Motivational interviewing, cognitive skills and relaxation training
Drug misuse outcomes
Table 3 shows two outcomes for self-report drug use: continuous and dichotomous. The continuous outcome is represented by one trial (Stein et al. 2011) with 162 participants of low quality as rated by GRADE, for motivational interviewing and cognitive skills for drug using offender’s vs relaxation therapy. This quality indicates that further research is likely to impact on the confidence of the estimate and may change the estimate. The study reported no statistically significant reduction in self-report drug use (MD −7.42, 95 % CI −20.12 to 5.28). The dichotomous outcomes were represented by one trial (Lanza and Gonzalez-Menendez 2013) with 41 participants of very low quality as rated by GRADE software, for a mean follow up of three months. The RR is less than 1 indicating a desirable effect of the intervention in reducing drug use (RR 0.92, 95 % CI 0.36 to 2.33).
Drug misuse outcomes
Table 4 reports on one trial (Johnson and Zlotnick 2012) with 38 participants evaluating interpersonal psychotherapy for drug using offenders, for a mean follow up of 3 months. The assumed risk of the control group is the probability of drug use (self-report) occurring in the comparison group who have not received the interpersonal psychotherapy intervention. The RR is less than 1, indicating a desirable effect of having the intervention for reducing drug use (RR 0.67, 95 % CI 0.3 to 1.5).
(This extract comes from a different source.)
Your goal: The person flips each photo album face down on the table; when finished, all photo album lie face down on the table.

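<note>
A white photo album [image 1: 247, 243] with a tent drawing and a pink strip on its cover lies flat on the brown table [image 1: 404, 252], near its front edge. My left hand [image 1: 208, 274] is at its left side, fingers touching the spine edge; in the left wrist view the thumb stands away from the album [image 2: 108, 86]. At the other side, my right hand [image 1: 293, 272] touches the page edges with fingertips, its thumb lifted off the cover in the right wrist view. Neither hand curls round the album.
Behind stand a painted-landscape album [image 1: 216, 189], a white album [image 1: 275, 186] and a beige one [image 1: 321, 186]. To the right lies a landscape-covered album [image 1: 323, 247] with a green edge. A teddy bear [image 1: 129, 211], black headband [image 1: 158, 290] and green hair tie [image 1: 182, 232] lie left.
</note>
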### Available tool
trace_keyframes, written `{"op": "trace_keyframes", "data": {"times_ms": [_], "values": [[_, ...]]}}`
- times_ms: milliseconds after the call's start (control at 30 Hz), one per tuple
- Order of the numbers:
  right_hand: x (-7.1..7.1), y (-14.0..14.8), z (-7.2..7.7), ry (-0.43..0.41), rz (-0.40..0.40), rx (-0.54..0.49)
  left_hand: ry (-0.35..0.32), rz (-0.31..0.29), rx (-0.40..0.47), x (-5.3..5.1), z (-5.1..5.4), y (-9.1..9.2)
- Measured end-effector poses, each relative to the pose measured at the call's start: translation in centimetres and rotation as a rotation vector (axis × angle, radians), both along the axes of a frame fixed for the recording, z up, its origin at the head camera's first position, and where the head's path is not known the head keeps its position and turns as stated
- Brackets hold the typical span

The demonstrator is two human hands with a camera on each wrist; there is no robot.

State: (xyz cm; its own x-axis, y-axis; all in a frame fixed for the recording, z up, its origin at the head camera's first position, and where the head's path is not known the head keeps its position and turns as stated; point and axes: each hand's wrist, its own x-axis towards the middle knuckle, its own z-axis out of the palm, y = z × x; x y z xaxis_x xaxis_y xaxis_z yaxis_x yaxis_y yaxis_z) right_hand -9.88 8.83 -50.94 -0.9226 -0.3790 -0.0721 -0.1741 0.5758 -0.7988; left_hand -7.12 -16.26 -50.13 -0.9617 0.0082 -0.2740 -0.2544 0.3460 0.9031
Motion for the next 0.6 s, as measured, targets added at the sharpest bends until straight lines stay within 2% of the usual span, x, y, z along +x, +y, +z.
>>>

Therapeutic community interventions
Criminal activity outcomes
Table 5 reports on two criminal activity outcomes: re-arrest and re-incarceration for therapeutic community interventions. Re-arrest is represented by two studies (Sacks et al. 2008; Wexler, et al. 1999) with a total of 798 participants. The outcome is rated as moderate quality of evidence by GRADE software, which suggests further research is likely to impact on the confidence in the estimate of effect. The two studies (Sacks et al. 2008; Wexler, et al. 1999) showed no statistically significant reduction in re-arrest following treatment: (RR 1.65, 95 % CI 0.83 to 3.28, 370 participants) and (RR 0.96, 95 % CI 0.82 to 1.13, 428 participants) respectively. Three trials with re-incarceration outcomes represented 636 participants and are of moderate quality as rated by GRADE software, with a mean follow up of 12 months. Two of these three trials reported a statistically significant reduction in re incarceration at follow up. Sacks et al. (2004) compared a personal reflections TC and voluntary residential aftercare versus mental health programme (RR 0.28, 95 % CI 0.13 to 0.63, 139 participants); and Sacks et al. (2011) compared re-entry modified TC treatment versus parole supervision case management (RR 0.49, 95 % CI 0.27 to 0.89, 127 participants). The third study (Sacks et al. 2008) did not find statistically significant results comparing a TC program versus cognitive behavioural intervention (RR 0.73, 95 % CI 0.45 to 1.19, 370 participants).
Drug misuse outcomes
Three TC studies reported results for self-report drug use. One study showed a statistically significant reduction: Sacks et al. (2004) (RR 0.58, 95 % CI 0.36 to 0.93, 139 participants); the second study found a near statistically significant reduction: Sacks et al. (2008) (RR 0.73, 95 % CI 0.53 to 1.01, 370 participants); while the third study found no statistically significant reduction: Wexler, et al. (1999) (RR 1.11, 95 % CI 0.82 to 1.49, 576 participants).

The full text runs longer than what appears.